Benefits of registering include

  • Ability to post and comment on topics and discussions.
  • A Free photo gallery to share your dive photos with the world.
  • You can make this box go away

Joining is quick and easy. Log in or Register now!

boulderjohn

Technical Instructor
Scuba Instructor
Divemaster
Messages
33,109
Reaction score
33,240
Location
Boulder, CO
# of dives
1000 - 2499
I have never used a computer to guide me through a deco ascent, but I know that some people do use a computer to guide the ascent, with tables as a backup. I don't wish for an argument on this topic--I just want some information.

If you and a teammate are going through your stops, and your computers are giving you different times at stop depths, how do you stay together?
 
I dive tables and use my computer as a back up. My tables are usually more conservative than my computer, so all is good. Most of the people I dive with do the same. I do have a buddy that dives a VR3 (I dive a Nitek He) and his computer gives him a stop at 60' every dive on one of our typical dives. I just stop and wait for him. It's no big deal and doesn't add any time to my decompression obligation.

As for doing a deeper trimix dive, that simply won't work. I teach my students to cut tables and make them follow the tables. I don't believe in flying a computer and won't dive with someone on those types of dives who dives that way.
 
We use our computers as a back up to the back up tables. We all dive Cochran 20H's with the conservatism closely based on the GAP RGBM software. Often on hot drops to our destination we may have a few seconds between splash, and have one or the other off by 30-60 seconds and we will simply put the last diver wet in charge of the time.
 
I agree that proper dive planning is essential on a deep dive and on a deep trimix dive in particular. If a diver is simply flying the computer, the odds are good they never did a proper job of the gas planning.

With that in mind, whether you have real tables or cut custom tables on a PC or smart phone, the odds are that you are only approximating the actual profile so your tables and your computer are not going to exactly match, even if the computer is set up to produce the same profiel as your tables under identical conditions.

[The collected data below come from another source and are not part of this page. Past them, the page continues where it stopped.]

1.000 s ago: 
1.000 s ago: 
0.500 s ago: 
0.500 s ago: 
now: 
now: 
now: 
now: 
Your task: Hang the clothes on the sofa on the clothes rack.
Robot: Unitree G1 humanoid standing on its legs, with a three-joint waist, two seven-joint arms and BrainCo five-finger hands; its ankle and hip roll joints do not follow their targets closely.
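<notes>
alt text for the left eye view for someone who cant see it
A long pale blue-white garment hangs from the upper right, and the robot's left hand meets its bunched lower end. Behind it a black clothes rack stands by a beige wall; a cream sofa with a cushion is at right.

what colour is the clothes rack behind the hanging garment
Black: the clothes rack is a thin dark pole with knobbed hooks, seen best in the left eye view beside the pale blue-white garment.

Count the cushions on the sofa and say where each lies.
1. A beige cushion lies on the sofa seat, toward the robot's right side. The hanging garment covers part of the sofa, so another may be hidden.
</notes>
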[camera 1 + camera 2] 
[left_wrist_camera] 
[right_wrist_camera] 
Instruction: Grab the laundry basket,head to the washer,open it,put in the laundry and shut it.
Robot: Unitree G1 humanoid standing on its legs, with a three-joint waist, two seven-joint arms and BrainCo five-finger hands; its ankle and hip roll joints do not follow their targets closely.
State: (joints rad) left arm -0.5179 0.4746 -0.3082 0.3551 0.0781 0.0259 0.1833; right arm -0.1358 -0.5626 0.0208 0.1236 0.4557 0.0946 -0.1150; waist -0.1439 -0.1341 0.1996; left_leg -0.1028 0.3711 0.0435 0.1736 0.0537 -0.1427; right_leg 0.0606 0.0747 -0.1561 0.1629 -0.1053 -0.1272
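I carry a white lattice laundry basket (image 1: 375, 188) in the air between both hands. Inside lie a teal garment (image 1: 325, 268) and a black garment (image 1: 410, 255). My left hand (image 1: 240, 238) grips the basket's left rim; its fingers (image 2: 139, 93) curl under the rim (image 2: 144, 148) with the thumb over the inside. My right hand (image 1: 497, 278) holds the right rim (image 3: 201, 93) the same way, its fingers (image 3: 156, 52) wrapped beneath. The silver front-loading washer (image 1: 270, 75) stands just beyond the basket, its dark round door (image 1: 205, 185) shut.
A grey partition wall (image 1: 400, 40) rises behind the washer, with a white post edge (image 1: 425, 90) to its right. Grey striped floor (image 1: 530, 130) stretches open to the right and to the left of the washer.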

Then in the real world when you add team mates with different computers, different software, or even OC and CCR mied teams, the profiles start to diverge.

When the actual dive is such that you are shallower than planned for much of the dive (real world multi-level rather than square profile) and ythe computer shows a lot less deco than the tables I cut, I'll go with the computer, especially when the extra time and gas penalty would be imposed on the entire team. If there is no deco advantage, why use the extra gas?

On an ocean dive the deep stops are invariably pretty short, so the team separation is usually no more than 10 vertical feet anyway as the team moves up the line. Similarly, on the shallow stops even a difference of a few minutes won't mean a large separation, but the diver with the faster profile always has the option of just delaying the ascent to the next stop for a few minutes.

In a cave, that 10 vertical feet can be significant so the divers will want to follow the most conservative profile/computer in use.

In any case, during the planning phase the divers need to get together, compare computer, deco software and/or table profiles and agree upon a common plan or methodology for conducting the dive, so there should be zero confusion during the dive.
 
I asked a similar question in reverse in a different thread. In it, I described the idea of diving tables with a computer backup, and I described a situation where my buddy and I were following a V-Planner schedule perfectly. He had a new trimix computer, and he wanted to experiment with it, essetially using it as a backup. He tried to put all settings to the degree that he thought it would display a compatible profile. We assumed that if it did not like the V-Planner schedule it would keep trying to find an acceptable schedule and finally give us an extended shallow stop. It did not. It went into gauge mode (Error) during our 20 foot stop, shutting him out, I assume, for two days. (I left the state shortly after that, so I am not perfectly sure.)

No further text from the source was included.